## REQUIRED WORK
Your task is to transcribe all the entries exactly, excluding pictures.
##### PROVIDED INFORMATION
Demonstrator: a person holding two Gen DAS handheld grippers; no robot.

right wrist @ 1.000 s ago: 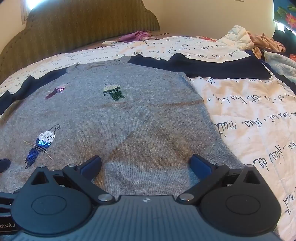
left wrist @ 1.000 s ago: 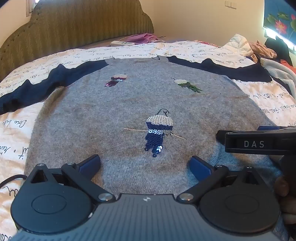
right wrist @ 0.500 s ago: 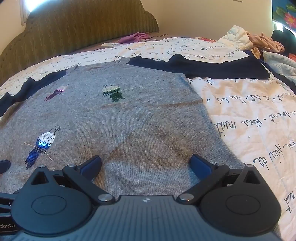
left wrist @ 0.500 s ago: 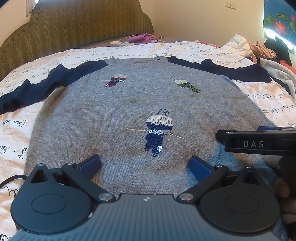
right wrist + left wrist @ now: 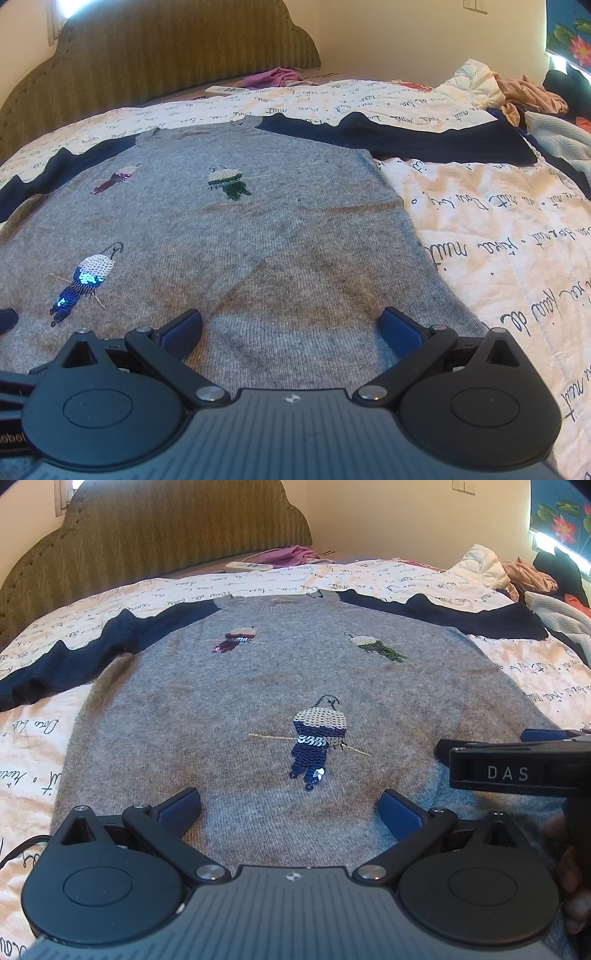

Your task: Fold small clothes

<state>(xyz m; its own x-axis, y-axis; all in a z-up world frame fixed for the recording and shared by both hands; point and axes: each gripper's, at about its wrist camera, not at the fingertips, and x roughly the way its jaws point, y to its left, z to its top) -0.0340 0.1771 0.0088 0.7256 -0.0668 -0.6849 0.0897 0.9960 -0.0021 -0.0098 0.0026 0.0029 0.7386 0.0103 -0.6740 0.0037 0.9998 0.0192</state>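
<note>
Item: sweater, grey body, navy sleeves, three sequin birds on the front. It is lying face up and flat on the quilt, hem toward you, collar at the far end, both sleeves spread out sideways. No fold is showing yet.

Left gripper: you are holding it low over the hem, jaws spread wide, nothing between them. The blue bird is sitting just ahead of the fingers. The left sleeve is lying far ahead and to the left.

Right gripper: you are holding it just beside the left one, also over the hem, jaws equally wide and gripping nothing. The sweater's right edge is running just off its right finger; the right sleeve is stretching across the quilt well ahead and to the right.

Step, as judged: you are starting the first fold, with grasp points not yet taken.

Next move, as judged: each gripper is needing to reach an edge, sleeve or hem corner, and pinch through both knit layers. The knit is looking soft and likely to sag, so a shallow pinch may be slipping.

Also present: clothes pile, far right; headboard, far ahead.
</note>
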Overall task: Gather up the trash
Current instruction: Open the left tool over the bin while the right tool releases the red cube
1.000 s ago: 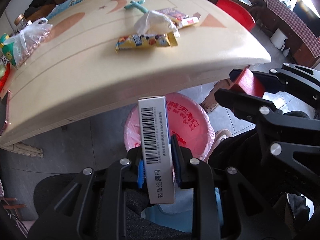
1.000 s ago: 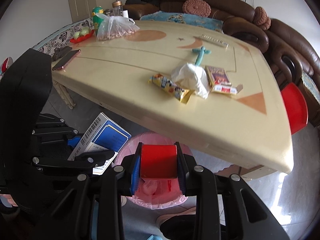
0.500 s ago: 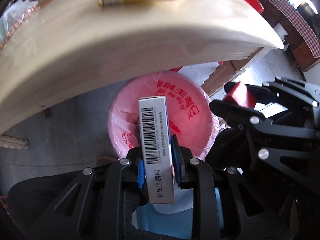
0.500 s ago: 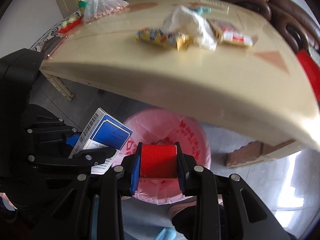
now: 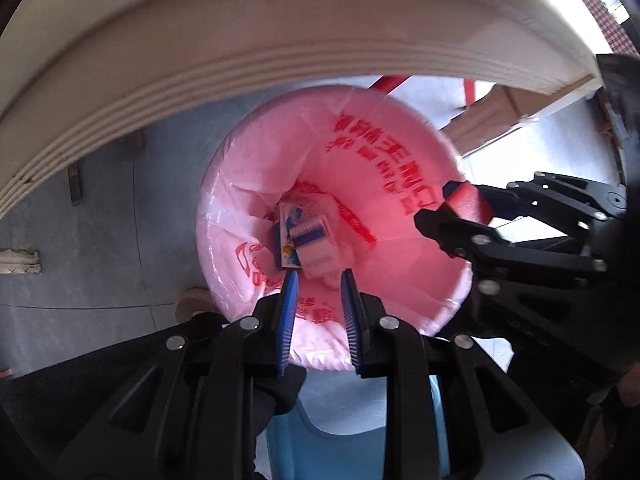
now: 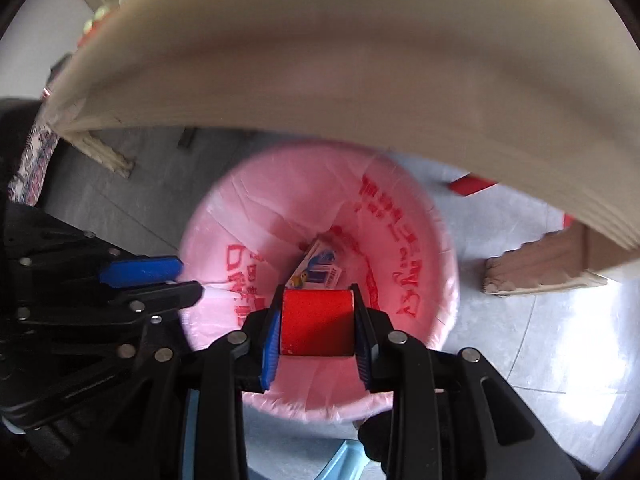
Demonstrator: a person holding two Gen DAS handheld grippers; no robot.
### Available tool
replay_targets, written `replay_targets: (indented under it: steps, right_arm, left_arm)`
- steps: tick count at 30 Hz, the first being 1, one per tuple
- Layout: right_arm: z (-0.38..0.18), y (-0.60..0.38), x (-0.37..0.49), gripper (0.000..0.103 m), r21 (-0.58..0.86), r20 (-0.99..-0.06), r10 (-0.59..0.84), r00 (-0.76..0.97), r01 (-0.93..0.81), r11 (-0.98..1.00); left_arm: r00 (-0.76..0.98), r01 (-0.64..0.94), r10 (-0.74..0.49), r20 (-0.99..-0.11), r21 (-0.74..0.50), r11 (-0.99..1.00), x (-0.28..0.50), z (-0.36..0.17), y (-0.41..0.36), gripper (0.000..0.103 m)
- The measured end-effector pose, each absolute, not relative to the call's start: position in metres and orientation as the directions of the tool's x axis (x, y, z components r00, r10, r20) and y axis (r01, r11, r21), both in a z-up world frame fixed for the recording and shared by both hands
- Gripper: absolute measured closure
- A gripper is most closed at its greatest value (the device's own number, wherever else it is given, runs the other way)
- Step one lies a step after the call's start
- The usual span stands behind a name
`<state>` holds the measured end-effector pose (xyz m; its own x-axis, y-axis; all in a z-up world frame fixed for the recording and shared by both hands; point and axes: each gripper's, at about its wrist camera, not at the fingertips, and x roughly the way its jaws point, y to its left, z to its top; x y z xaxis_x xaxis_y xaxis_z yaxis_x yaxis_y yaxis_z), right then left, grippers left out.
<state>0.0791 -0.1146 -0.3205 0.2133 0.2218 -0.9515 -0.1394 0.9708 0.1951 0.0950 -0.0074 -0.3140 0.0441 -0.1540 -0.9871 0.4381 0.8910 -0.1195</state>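
Left tool: parted narrowly, empty, poised over the pink-lined bin; white-and-blue box lying at the bottom, directly below. Right tool: clamped on a red block, directly above the bin mouth, under the desk edge, nearer for release.

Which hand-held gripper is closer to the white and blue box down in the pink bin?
Left, open just above the box. The right holds the red item over the bin's rim.
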Motion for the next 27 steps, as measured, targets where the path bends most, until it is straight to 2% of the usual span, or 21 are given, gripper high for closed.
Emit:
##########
## EXERCISE OUTPUT
Demonstrator: a person holding two Gen DAS handheld grippers; no robot.

right wrist @ 1.000 s ago: 
left wrist @ 1.000 s ago: 
right wrist @ 0.500 s ago: 
left wrist @ 0.500 s ago: 
right wrist + left wrist @ now: 

Your task: Fold small clothes

<state>(xyz m; its own x-axis, y-axis; all in a z-up world frame fixed for the recording and shared by both hands; point and axes: each gripper's, at about its wrist camera, not at the fingertips, and x roughly the way its jaws point, y to its left, z to its top) -0.0340 0.1771 0.0088 0.7256 -0.0668 -0.6849 0.0897 0.9960 -0.0021 -0.0098 0.0026 0.0029 0.7386 0.0103 -0.6740 0.0037 0.9998 0.0192</state>
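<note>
Item: sweater, grey body, navy sleeves, three sequin birds on the front. It is lying face up and flat on the quilt, hem toward you, collar at the far end, both sleeves spread out sideways. No fold is showing yet.

Left gripper: you are holding it low over the hem, jaws spread wide, nothing between them. The blue bird is sitting just ahead of the fingers. The left sleeve is lying far ahead and to the left.

Right gripper: you are holding it just beside the left one, also over the hem, jaws equally wide and gripping nothing. The sweater's right edge is running just off its right finger; the right sleeve is stretching across the quilt well ahead and to the right.

Step, as judged: you are starting the first fold, with grasp points not yet taken.

Next move, as judged: each gripper is needing to reach an edge, sleeve or hem corner, and pinch through both knit layers. The knit is looking soft and likely to sag, so a shallow pinch may be slipping.

Also present: clothes pile, far right; headboard, far ahead.
</note>
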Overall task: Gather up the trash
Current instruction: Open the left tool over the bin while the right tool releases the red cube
1.000 s ago: 
1.000 s ago: 
0.500 s ago: 
0.500 s ago: 
now: 
now: 
Demonstrator: a person holding two Gen DAS handheld grippers; no robot.
### Available tool
replay_targets, written `replay_targets: (indented under it: steps, right_arm, left_arm)`
- steps: tick count at 30 Hz, the first being 1, one per tuple
- Layout: right_arm: z (-0.38..0.18), y (-0.60..0.38), x (-0.37..0.49), gripper (0.000..0.103 m), r21 (-0.58..0.86), r20 (-0.99..-0.06), r10 (-0.59..0.84), r00 (-0.76..0.97), r01 (-0.93..0.81), r11 (-0.98..1.00); left_arm: r00 (-0.76..0.98), r01 (-0.64..0.94), r10 (-0.74..0.49), r20 (-0.99..-0.11), r21 (-0.74..0.50), r11 (-0.99..1.00), x (-0.28..0.50), z (-0.36..0.17), y (-0.41..0.36), gripper (0.000..0.103 m)
- The measured end-effector pose, each absolute, not relative to the call's start: position in metres and orientation as the directions of the tool's x axis (x, y, z components r00, r10, r20) and y axis (r01, r11, r21), both in a z-up world frame fixed for the recording and shared by both hands
- Gripper: absolute measured closure
- A gripper is most closed at its greatest value (the device's own number, wherever else it is given, runs the other way)
- Step one lies a step after the call's start
- The usual span stands behind a name
`<state>` holds the measured end-effector pose (xyz m; its own x-axis, y-axis; all in a z-up world frame fixed for the recording and shared by both hands; point and axes: each gripper's, at about its wrist camera, not at the fingertips, and x roughly the way its jaws point, y to its left, z to its top; x y z xaxis_x xaxis_y xaxis_z yaxis_x yaxis_y yaxis_z), right then left, grippers left out.
<state>0.0791 -0.1146 -0.3205 0.2133 0.2218 -0.9515 -0.1394 0.9708 0.1951 0.0950 -0.0074 -0.3140 0.0441 -0.1540 -0.9871 0.4381 0.8910 -0.1195</state>
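Left tool: parted narrowly, empty, poised over the pink-lined bin; white-and-blue box lying at the bottom, directly below. Right tool: clamped on a red block, directly above the bin mouth, under the desk edge, nearer for release.

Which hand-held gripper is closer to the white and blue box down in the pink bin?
Left, open just above the box. The right holds the red item over the bin's rim.
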Motion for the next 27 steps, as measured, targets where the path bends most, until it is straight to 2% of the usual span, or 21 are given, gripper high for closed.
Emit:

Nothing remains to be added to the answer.